4. We supposedly believe in equality, but the moment the woman asserts herself we get extremely uncomfortable and start to bring up things that were long buried in the past in an attempt to prove her wrong and even destroy her self-confidence

5. We want a woman who will be kind and forgiving to all our flaws yet we will crucify her for her flaws (even if most of her flaws exist only inside OUR Mind, and not in reality)

6. We are free to ask her all sorts of questions while we start squirming the moment we are asked similar questions.

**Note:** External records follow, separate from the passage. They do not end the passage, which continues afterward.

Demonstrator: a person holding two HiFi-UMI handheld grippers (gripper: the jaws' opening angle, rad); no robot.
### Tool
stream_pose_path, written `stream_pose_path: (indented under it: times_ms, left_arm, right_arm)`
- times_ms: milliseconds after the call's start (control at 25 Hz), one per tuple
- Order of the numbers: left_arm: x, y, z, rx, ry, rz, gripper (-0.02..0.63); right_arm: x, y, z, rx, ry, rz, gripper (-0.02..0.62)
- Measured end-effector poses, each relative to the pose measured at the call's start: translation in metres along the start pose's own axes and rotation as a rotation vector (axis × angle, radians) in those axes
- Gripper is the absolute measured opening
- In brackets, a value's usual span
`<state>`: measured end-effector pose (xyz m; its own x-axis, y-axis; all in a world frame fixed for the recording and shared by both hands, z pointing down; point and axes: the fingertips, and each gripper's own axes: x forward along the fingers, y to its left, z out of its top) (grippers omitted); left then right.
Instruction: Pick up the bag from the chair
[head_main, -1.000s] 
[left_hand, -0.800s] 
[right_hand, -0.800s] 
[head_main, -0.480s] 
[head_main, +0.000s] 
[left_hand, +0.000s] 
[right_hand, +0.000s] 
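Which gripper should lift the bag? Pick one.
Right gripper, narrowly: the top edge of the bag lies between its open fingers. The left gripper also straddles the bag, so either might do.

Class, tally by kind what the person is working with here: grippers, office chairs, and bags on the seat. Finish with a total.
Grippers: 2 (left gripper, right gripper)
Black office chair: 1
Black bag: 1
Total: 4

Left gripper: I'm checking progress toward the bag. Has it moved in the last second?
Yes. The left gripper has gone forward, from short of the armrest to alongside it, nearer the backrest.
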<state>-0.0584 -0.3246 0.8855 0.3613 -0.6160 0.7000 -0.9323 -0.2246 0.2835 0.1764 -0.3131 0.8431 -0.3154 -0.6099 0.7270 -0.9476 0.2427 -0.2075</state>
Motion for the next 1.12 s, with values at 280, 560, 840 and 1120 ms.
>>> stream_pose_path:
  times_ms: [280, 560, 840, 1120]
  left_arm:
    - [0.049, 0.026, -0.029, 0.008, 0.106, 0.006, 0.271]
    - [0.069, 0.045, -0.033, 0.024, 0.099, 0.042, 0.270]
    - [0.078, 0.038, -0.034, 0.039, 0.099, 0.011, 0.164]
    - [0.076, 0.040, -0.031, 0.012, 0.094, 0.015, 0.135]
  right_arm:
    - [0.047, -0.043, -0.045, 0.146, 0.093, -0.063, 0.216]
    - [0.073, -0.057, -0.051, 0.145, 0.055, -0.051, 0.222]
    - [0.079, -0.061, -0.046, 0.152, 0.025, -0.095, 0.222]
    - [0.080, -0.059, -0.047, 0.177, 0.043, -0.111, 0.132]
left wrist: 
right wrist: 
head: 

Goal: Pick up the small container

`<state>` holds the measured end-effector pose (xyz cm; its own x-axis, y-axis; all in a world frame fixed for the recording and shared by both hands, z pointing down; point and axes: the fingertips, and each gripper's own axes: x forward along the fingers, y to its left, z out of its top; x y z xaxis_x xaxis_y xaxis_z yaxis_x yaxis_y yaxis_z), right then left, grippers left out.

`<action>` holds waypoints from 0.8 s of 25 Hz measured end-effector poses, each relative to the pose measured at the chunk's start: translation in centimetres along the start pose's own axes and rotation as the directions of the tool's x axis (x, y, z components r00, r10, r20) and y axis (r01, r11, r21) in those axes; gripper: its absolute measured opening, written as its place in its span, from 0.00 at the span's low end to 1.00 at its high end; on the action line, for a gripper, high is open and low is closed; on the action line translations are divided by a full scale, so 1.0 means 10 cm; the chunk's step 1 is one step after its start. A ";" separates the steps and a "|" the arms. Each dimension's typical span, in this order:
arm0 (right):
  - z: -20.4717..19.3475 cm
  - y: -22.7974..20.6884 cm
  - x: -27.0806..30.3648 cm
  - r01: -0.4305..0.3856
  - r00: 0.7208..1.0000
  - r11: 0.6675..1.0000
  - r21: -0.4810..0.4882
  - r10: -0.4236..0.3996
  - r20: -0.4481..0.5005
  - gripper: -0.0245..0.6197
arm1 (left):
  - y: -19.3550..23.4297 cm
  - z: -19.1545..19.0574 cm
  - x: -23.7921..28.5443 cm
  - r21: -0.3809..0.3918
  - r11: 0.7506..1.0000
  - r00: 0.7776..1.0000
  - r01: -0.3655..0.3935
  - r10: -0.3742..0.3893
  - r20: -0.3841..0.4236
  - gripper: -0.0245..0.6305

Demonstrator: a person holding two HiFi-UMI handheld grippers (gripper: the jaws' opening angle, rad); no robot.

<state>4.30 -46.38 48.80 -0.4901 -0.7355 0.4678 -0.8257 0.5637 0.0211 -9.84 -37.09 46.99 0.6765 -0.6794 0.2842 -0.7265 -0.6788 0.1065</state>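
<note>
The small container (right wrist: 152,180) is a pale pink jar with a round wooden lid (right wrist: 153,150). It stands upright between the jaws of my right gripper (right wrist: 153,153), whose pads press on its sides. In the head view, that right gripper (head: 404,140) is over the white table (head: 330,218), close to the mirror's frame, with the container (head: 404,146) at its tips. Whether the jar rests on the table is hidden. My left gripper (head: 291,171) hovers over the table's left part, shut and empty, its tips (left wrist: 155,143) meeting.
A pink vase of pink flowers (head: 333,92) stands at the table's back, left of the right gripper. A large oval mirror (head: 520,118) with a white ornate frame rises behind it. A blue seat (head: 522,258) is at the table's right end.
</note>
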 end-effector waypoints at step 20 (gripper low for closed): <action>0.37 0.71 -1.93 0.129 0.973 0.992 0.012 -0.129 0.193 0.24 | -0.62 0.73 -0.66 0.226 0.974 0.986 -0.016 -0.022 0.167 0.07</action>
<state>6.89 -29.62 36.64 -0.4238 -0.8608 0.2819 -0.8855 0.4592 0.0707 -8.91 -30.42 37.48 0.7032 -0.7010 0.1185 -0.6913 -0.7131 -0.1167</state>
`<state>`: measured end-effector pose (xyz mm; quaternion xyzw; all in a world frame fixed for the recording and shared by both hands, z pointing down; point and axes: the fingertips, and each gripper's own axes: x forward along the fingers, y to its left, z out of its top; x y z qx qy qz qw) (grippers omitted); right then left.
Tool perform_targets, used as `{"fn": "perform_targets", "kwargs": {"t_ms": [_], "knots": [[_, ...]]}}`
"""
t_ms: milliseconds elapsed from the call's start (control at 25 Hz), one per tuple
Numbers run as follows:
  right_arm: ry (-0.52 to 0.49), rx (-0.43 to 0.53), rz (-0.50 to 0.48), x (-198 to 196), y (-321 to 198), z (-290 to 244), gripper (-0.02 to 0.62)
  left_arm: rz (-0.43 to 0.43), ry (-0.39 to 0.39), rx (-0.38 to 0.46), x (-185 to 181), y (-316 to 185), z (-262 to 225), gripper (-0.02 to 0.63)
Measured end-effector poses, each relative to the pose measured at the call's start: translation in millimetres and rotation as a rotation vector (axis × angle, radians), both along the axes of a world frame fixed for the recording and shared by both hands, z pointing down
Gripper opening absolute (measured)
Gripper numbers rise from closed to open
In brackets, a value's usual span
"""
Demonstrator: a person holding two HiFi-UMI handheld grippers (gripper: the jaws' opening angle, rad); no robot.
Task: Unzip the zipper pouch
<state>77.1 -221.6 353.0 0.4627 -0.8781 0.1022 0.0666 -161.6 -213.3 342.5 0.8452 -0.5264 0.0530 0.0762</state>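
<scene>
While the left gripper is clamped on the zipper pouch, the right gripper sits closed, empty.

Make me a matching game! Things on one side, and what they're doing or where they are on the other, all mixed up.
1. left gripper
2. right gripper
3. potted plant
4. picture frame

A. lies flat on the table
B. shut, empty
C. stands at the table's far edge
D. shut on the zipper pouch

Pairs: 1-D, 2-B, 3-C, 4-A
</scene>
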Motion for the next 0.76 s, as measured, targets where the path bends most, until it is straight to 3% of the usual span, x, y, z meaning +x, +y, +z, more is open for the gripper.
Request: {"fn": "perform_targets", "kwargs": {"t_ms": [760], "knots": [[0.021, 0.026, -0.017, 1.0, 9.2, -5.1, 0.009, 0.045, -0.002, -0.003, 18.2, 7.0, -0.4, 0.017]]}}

Lets face it, guys, we have collectively disappointed our female species. And we have a lot of making up to do before we win back their trust. Let me tell you all this as well. No matter how sweet our words may be, in the end its our actions that speak volumes. There's really no point in going to a temple to worship Durga Mata or Lakshmi Mata and then treat a woman like a doormat no matter what equation she has in our life (be it a co-worker, lover, wife, partner, mother, sister or daughter).

At office, if you've been the reason for causing grief to your female colleague, be MAN enough and admit your fault. If it means going up to your superior and revealing the truth to him or her, DO IT. Not only will she respect you for it, you too will respect yourself irrespective of the what the outcome is. You have to awaken your conscience.

If you've fucked up big time and I mean really BIG TIME, be MAN enough to firstly admit it to yourself and then to her (necessarily in that order). Don't apologize simply because you're scared that she will leave you  ( if you two are in a relationship) and that you'll be left nursing your broken heart. Actually, thats far from the truth. The truth is that its not your heart that has been broken, its your ego. Apologize simply because it is the right thing to do and then give her the space to make her decision and most importantly, respect that decision. However hard it may be, you have to respect that decision.

2. Make a promise (again first to yourself and then to her) that you will not repeat it. And don't expect her to believe you straightaway. You WILL be tested, and you owe it to yourself and to her to pass that test. NO, you will NOT try to be clever and cover up ur tracks better this time round. That's the path you don't wanna go down, trust me.

3. Be realistic and brutally honest with yourself: You will make mistakes in future, but you simply cannot and must not take it for granted that you will be forgiven every single time. Nobody likes to be taken for granted.

4. Last but not least, find friends and confidantes who will advise you rightly, not try to convince you and support you all the time. This entire thing about the BRO CODE is highly annoying. The Bro Code shouldnt be about the proverbial 'what happens in vegas, stays in vegas'. The Bro Code should be about giving the right advice to your fellow brothers for them to become men of honour. Not just in the sphere of inter-personal relationships but in life in general.

Because trust me, when you hear a woman saying that in the entire room full of men, she was the only one with balls, ouch, that does hurt. And the unfortunate part is that she is right :(
You can only know a woman's substance if you are a man of honour.